**Material provided**
==============================
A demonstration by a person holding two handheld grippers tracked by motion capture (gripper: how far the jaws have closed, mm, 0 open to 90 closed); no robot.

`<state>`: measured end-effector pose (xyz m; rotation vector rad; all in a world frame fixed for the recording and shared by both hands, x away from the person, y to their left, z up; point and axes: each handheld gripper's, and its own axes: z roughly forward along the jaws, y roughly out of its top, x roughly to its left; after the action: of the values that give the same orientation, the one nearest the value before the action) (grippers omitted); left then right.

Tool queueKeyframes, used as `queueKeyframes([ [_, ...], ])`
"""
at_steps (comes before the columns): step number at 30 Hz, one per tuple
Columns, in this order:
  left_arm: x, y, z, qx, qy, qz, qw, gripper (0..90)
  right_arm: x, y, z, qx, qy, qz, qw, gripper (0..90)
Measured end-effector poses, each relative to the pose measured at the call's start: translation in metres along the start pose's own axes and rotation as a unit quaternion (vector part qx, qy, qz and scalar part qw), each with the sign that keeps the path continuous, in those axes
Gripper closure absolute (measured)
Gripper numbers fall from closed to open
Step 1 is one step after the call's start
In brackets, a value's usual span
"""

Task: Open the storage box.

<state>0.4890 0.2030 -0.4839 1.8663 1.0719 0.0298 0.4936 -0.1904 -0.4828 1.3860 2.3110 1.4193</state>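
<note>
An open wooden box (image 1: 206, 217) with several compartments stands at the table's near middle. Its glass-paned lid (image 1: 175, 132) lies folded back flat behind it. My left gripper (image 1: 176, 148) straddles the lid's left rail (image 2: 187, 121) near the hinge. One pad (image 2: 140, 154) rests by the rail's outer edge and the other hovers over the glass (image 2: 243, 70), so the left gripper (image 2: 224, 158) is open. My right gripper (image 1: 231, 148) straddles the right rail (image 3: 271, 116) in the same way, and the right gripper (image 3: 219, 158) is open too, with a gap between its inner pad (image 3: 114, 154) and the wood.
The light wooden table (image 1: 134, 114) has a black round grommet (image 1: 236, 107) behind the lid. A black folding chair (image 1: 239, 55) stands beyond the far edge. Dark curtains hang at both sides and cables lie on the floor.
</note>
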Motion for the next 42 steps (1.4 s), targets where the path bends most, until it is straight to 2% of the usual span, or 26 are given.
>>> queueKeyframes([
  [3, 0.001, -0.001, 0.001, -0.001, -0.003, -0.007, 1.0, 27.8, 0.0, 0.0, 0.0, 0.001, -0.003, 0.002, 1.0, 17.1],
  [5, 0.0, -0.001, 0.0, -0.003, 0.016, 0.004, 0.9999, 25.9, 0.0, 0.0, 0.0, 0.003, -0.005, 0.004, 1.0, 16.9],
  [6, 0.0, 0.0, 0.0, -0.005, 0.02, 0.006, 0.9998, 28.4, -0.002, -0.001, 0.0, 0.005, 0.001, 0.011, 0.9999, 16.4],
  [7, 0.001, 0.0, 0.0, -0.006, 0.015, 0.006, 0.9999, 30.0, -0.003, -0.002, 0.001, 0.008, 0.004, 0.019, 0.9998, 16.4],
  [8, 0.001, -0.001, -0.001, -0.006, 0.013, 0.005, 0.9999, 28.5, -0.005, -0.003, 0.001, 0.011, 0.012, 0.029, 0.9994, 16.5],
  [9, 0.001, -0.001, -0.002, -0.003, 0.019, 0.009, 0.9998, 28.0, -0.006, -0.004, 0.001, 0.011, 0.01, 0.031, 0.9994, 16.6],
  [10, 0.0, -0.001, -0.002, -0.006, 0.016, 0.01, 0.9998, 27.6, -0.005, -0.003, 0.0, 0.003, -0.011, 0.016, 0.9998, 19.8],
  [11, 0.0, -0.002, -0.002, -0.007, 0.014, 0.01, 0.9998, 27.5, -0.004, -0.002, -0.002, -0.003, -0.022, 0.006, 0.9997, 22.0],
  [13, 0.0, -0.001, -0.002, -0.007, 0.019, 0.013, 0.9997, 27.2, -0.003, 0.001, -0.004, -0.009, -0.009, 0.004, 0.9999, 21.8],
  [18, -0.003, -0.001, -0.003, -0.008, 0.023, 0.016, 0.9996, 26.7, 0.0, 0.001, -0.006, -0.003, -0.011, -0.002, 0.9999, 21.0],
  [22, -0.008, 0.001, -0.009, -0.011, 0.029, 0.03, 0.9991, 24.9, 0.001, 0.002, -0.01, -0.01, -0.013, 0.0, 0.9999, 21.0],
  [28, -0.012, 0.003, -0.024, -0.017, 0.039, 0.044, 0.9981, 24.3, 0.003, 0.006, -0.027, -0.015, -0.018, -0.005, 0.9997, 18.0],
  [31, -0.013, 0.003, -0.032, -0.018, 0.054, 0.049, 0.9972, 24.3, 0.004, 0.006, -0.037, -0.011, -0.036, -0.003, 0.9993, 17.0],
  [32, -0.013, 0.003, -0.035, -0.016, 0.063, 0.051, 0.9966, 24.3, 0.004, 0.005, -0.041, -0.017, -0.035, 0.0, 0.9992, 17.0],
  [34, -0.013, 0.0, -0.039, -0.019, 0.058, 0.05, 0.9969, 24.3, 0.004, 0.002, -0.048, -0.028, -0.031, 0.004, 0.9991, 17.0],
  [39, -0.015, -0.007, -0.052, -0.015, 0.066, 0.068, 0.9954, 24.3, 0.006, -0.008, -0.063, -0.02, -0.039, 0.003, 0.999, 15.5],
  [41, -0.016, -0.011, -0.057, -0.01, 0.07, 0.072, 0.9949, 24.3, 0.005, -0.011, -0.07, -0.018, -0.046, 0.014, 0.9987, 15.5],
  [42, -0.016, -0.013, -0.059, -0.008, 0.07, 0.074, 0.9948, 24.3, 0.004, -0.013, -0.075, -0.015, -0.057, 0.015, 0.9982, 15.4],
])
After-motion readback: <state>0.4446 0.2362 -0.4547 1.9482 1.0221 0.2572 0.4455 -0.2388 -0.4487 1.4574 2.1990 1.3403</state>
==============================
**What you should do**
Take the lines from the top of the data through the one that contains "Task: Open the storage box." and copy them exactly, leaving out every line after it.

**Result of the exercise**
A demonstration by a person holding two handheld grippers tracked by motion capture (gripper: how far the jaws have closed, mm, 0 open to 90 closed); no robot.

`<state>`: measured end-effector pose (xyz m; rotation vector rad; all in a world frame fixed for the recording and shared by both hands, x away from the person, y to their left, z up; point and axes: each handheld gripper's, and its own axes: z roughly forward along the jaws, y roughly out of its top, x roughly to its left; after the action: of the values that give the same orientation, the one nearest the value before the action) (grippers omitted); left then right.

Tool queueKeyframes, used as `queueKeyframes([ [_, ...], ])`
"""
at_steps (comes before the columns): step number at 30 Hz, one per tuple
Columns, in this order:
  left_arm: x, y, z, qx, qy, qz, qw, gripper (0..90)
  right_arm: x, y, z, qx, qy, qz, qw, gripper (0..90)
Measured end-effector poses, each relative to the pose measured at the call's start: translation in metres along the start pose's own axes and rotation as a unit quaternion (vector part qx, qy, qz and scalar part qw), each with the sign that keeps the path continuous, in those axes
Gripper closure absolute (measured)
Gripper numbers fall from closed to open
Step 1 is one step after the call's start
In brackets, a value's usual span
"""

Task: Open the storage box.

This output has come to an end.